Learning something new every day is beneficial, instead of doing the same thing repeatedly. Experiencing and being introduced to new things is an effective form of learning. Individually we all learn something new every day, but we don’t realize it. But when we do we tend to adapt to changes in knowledge permanently based on our experiences.
But how far is learning every day true? How far an individual is ready to learn? Is this possible? These are some common questions that arise when someone asks us to learn every day. But by citing an example of Chris Ward, it is indeed possible.
Chris Ward, a Senior Programmer at IBM has 40 years of experience in the research industry. He is currently working on software development for the next generation of the IBM Cloud, which is the current growth business. His contributions have been as a development engineer in a research laboratory and as a research scientist in a development laboratory.

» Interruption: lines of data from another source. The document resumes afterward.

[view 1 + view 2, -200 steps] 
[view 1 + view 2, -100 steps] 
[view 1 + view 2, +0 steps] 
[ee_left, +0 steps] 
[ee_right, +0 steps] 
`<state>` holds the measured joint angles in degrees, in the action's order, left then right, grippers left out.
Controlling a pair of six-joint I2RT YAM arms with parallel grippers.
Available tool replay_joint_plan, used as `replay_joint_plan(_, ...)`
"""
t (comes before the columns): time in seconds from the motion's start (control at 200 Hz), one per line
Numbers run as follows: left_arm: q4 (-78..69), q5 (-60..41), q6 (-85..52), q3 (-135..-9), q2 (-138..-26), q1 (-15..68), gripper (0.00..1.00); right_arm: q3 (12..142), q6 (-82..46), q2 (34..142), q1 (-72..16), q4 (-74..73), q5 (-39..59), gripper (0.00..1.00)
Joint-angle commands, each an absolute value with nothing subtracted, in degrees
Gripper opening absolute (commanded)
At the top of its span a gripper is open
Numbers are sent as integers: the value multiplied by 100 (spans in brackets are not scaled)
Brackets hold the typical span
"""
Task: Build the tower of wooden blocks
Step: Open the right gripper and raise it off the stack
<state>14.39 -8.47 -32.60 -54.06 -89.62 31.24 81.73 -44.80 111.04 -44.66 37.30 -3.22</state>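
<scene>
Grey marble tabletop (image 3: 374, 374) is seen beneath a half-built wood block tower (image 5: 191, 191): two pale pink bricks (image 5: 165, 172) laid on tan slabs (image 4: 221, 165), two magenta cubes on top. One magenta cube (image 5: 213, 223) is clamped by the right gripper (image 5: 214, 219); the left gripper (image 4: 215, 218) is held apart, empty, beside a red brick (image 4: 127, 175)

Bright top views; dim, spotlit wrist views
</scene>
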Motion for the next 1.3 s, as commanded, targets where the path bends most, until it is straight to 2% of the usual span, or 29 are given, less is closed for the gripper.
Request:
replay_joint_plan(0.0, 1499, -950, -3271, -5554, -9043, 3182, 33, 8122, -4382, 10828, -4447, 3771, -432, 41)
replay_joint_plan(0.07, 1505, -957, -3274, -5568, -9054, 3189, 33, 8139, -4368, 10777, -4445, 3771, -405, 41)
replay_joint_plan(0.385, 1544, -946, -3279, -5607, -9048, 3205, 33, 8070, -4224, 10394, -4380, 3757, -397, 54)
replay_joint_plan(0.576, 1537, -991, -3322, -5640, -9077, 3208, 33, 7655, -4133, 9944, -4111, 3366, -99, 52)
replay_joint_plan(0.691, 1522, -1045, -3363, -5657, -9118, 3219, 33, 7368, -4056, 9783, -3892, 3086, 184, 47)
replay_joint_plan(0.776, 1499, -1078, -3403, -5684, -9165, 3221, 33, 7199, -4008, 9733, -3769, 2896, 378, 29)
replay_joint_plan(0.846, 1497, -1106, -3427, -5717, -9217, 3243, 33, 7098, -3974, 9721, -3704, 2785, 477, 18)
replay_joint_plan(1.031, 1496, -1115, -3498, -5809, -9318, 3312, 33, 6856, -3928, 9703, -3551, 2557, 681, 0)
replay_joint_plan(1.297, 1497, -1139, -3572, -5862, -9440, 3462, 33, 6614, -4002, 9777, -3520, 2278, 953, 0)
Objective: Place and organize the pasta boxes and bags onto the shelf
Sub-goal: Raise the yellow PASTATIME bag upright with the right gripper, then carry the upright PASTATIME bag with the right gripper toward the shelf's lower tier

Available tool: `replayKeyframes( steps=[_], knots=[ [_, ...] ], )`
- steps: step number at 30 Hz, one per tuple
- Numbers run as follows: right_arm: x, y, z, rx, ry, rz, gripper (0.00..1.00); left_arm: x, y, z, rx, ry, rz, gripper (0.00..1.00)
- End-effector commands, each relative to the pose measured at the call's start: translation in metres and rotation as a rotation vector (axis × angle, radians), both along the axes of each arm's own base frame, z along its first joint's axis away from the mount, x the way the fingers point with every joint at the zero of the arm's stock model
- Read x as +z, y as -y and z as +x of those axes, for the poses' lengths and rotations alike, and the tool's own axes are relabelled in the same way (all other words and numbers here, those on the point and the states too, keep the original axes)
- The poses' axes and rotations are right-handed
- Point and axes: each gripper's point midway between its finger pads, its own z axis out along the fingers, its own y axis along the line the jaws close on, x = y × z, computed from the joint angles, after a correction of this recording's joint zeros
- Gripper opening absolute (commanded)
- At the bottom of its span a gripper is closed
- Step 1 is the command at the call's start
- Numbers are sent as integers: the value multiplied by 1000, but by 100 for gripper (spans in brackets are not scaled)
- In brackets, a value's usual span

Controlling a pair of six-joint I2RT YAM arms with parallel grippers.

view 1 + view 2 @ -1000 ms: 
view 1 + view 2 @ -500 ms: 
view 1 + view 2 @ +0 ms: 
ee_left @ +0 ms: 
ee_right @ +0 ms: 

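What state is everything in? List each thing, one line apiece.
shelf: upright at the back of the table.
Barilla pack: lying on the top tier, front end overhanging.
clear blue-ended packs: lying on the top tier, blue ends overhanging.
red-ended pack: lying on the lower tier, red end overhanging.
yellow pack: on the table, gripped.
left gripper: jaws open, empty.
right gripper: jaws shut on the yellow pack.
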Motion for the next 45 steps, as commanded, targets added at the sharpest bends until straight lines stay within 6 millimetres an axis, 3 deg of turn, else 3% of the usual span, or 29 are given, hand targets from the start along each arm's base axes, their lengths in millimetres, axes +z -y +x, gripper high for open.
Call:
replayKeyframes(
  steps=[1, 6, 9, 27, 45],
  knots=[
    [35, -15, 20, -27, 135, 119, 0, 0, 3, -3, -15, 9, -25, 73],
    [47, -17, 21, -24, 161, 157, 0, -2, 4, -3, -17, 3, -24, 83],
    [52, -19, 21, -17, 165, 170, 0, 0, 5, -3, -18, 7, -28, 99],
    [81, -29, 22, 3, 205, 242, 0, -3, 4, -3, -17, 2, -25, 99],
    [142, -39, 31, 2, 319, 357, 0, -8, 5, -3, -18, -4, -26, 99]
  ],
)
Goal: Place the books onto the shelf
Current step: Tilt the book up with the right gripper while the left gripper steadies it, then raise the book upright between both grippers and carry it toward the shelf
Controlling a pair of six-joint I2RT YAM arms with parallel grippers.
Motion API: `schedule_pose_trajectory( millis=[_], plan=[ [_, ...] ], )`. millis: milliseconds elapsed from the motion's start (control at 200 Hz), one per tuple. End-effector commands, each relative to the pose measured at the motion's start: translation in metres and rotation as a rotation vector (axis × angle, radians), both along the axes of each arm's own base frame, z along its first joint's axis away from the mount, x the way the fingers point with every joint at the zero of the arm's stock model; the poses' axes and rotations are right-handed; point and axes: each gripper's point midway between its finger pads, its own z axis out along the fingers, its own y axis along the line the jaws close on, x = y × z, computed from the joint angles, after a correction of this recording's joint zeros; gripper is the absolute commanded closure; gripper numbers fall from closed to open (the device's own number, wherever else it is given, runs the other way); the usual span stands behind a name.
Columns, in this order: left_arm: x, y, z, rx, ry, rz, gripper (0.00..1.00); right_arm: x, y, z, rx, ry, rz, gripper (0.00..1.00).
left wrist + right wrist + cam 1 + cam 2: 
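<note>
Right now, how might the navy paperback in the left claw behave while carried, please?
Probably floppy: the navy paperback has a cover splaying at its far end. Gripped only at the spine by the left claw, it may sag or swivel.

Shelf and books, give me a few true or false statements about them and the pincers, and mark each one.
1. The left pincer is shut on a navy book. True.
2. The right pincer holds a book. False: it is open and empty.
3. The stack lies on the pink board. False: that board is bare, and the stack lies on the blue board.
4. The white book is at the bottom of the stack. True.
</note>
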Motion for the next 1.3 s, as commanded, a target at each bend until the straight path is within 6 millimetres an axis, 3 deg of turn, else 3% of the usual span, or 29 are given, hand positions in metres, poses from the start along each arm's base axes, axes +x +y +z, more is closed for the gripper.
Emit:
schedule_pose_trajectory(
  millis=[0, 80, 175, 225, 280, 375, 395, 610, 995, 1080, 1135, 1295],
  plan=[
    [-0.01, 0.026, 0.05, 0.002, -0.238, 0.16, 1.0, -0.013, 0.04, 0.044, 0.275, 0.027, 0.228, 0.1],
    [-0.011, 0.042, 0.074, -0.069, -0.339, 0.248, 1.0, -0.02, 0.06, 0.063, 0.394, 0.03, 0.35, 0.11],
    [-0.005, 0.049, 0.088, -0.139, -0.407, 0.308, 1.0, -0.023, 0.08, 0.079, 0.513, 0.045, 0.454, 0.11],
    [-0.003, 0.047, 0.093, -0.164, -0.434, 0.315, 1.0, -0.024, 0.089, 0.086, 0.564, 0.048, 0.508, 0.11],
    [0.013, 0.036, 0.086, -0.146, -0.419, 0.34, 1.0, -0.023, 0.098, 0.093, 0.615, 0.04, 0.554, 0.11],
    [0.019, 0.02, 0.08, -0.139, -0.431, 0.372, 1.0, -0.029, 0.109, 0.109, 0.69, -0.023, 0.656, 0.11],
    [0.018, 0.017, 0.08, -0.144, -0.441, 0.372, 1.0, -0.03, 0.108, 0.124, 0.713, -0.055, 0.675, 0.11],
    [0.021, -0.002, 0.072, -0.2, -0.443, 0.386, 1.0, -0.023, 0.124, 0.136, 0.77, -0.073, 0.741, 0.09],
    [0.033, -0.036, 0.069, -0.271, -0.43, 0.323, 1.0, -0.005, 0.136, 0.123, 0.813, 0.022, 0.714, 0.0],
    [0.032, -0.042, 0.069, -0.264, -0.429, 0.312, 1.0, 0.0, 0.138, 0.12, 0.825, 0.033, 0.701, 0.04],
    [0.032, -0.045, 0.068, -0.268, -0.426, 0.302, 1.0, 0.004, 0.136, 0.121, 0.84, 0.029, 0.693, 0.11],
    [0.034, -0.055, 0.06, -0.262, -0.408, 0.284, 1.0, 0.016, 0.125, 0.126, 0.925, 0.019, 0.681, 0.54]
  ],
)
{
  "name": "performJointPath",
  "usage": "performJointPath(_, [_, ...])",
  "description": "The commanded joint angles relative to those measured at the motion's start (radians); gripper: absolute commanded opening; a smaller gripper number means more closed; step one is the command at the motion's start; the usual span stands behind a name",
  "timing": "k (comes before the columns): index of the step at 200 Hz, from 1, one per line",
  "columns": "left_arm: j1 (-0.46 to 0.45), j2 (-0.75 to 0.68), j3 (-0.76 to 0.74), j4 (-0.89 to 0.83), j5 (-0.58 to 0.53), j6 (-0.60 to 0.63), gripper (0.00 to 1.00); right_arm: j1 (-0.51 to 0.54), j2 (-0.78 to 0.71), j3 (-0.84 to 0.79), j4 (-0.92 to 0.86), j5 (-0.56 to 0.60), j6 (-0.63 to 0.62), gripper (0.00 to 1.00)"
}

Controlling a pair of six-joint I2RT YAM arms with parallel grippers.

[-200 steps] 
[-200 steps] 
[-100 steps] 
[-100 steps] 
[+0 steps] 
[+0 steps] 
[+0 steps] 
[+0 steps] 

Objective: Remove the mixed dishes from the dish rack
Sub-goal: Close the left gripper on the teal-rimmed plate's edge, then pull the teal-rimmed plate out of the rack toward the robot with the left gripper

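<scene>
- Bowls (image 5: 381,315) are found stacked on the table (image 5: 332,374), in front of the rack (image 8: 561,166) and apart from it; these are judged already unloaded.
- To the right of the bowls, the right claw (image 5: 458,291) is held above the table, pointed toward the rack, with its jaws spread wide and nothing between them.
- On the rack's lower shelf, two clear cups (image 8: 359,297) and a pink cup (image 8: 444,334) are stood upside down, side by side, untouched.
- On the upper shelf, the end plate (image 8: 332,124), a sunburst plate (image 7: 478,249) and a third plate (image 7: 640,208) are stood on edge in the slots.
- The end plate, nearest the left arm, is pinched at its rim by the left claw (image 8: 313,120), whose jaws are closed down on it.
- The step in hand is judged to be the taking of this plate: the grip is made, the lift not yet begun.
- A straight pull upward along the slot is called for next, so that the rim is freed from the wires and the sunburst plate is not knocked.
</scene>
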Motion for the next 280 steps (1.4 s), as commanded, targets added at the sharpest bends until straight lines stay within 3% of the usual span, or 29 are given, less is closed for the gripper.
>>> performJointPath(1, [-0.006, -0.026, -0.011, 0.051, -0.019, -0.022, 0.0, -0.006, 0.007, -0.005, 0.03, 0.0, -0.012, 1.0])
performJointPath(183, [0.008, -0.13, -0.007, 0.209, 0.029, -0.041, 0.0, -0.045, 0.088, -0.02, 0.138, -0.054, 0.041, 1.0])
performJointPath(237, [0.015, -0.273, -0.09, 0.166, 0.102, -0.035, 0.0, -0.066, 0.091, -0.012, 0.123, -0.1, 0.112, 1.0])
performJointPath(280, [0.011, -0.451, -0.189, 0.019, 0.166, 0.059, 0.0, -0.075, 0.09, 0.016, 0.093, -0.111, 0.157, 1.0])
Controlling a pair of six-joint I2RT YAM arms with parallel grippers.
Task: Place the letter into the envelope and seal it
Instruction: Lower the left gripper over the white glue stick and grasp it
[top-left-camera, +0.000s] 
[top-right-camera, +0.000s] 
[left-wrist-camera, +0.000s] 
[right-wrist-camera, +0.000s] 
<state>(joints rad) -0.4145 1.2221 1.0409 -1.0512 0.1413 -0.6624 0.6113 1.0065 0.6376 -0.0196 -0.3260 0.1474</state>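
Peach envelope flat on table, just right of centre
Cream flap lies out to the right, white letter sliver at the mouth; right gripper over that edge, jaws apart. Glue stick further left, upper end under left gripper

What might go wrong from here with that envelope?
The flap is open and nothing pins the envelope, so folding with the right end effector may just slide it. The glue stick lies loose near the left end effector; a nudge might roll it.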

IBM has six patents with Chris Ward’s name as an inventor on them. Though they are expired at this point, that shows his ability to invent new things.
There are many new inventions to learn, develop and understand further having the name of Chris Ward. So let’s get started and learn from his experience:
Kindly brief us about you and your professional journey since the beginning of your career. Tell us about your academic and professional milestones; the major achievements, accolades, and recognition you have earned in your career so far.
I joined IBM in 1982 with an Engineering degree from Cambridge University as a development engineer, when IBM was developing and marketing hard disks. In 1985 I was assigned from the UK to San Jose, USA to help with a development topic and to learn more about the technology. I returned to the UK at the end of 1986. A few years after that IBM ceased developing hard disks in the UK and I moved to software development. In 1996 or so two research scientists came to teach us about fingerprint matching and I was part of the team that developed a fingerprint matcher. This led to my association with IBM Research; in 2001 I went with my family to Yorktown Heights to develop an application that would exploit the BlueGene supercomputer that IBM developed. I returned from the USA to the UK in 2003 but have remained part of IBM Research since then. IBM won the contract to deliver a successor to BlueGene to the US Government but lost the contract to deliver the next successor to that machine, so I am now developing software for use in the next generation of the IBM Cloud, which is the current growth business.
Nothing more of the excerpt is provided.